Lately I’ve been thinking about technical approaches to measuring, monitoring, and addressing discrimination in algorithms.
To do this, I consider the different stakeholders and the relative harm they will suffer depending on mistakes made by the algorithm. It turns out that’s a really robust approach, and one that’s basically unavoidable. Here are three examples to explain what I mean.

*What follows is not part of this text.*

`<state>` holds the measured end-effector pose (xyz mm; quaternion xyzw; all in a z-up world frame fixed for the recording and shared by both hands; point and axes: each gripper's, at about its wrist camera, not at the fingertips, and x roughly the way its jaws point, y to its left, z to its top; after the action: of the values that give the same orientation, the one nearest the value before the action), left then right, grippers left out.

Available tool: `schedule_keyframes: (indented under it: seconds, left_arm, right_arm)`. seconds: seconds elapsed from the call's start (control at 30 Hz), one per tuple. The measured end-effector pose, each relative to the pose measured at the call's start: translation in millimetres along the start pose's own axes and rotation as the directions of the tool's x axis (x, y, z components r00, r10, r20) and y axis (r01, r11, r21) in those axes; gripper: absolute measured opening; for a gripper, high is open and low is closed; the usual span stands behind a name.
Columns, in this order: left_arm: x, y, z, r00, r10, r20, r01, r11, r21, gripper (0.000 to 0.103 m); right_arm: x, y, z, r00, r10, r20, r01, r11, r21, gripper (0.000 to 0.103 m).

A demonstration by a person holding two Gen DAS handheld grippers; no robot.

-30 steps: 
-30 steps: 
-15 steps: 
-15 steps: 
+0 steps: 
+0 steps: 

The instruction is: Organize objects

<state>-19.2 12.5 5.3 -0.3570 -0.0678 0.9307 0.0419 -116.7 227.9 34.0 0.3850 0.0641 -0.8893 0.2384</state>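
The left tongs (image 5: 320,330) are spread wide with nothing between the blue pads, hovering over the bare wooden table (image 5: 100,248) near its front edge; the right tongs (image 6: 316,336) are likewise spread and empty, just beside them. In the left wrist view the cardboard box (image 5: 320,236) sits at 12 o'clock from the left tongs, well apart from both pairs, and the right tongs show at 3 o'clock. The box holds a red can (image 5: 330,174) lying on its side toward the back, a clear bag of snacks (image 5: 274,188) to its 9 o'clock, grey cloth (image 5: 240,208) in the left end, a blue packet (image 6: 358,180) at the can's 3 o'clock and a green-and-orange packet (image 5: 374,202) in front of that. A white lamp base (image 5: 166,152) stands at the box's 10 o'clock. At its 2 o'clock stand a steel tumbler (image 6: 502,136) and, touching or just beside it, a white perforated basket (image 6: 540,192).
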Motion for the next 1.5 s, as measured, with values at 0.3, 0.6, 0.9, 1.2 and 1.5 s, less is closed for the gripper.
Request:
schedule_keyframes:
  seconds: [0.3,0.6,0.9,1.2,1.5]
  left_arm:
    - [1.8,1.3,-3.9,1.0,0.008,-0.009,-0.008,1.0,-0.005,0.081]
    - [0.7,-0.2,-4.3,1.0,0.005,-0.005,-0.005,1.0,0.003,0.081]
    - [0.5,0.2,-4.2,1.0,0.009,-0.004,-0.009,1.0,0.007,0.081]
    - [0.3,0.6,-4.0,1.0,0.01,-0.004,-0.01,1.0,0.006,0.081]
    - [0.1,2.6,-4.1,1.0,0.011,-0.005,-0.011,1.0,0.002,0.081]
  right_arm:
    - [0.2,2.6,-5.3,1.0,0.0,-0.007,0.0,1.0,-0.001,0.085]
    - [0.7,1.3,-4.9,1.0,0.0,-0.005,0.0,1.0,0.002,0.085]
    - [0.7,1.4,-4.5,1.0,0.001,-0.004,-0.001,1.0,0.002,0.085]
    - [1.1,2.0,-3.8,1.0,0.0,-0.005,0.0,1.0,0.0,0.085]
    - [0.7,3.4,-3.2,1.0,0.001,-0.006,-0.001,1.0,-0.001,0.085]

- AURA is an algorithm that is being implemented in Los Angeles with the goal of finding child abuse victims. Here the stakeholders are the children and the parents, and the relative harm we need to quantify is the possibility of taking a child away from parents who would not have abused that kid (bad) versus not removing a child from a family that does abuse them (also bad). I claim that, unless we decide on the relative size of those two harms – so, if you assign “unit harm” to the first, then you have to decide what the second harm counts as – and then optimize to it using that ratio in the penalty function, then you cannot really claim you’ve created a moral algorithm. Or, to be more precise, you cannot say you’ve implemented an algorithm in line with a moral decision. Note, for example, that arguments like this are making the assumption that the ratio is either 0 or infinity, i.e. that one harm matters but the other does not.
- COMPAS is a well-known algorithm that measures recidivism risk, i.e. the risk that a given person will end up back in prison within two years of leaving it. Here the stakeholders are the police and civil rights groups, and the harms we need to measure against each other are the possibility of a criminal going free and committing another crime versus a person being jailed in spite of the fact that they would not have gone on to commit another crime. ProPublica has been going head to head with COMPAS’s maker, Northpointe, but unfortunately, the relative weight of these two harms is being sidestepped both by one side and the other.
- Michigan recently acknowledged its automated unemployment insurance fraud detection system, called Midas, was going nuts, accusing upwards of 20,000 innocent people of fraud while filling its coffers with (mostly unwarranted) fines, which it’s now using to balance the state budget. In other words, the program deeply undercounted the harm of charging an innocent person with fraud while it was likely overly concerned with missing out on a fraud fine payment that it deserved. Also it was probably just a bad program.
If we want to build ethical algorithms, we will need to weight harms against each other and quantify their relative weights. That’s a moral decision, and it’s hard to agree on. Only after we have that difficult conversation can we optimize our algorithms to those choices.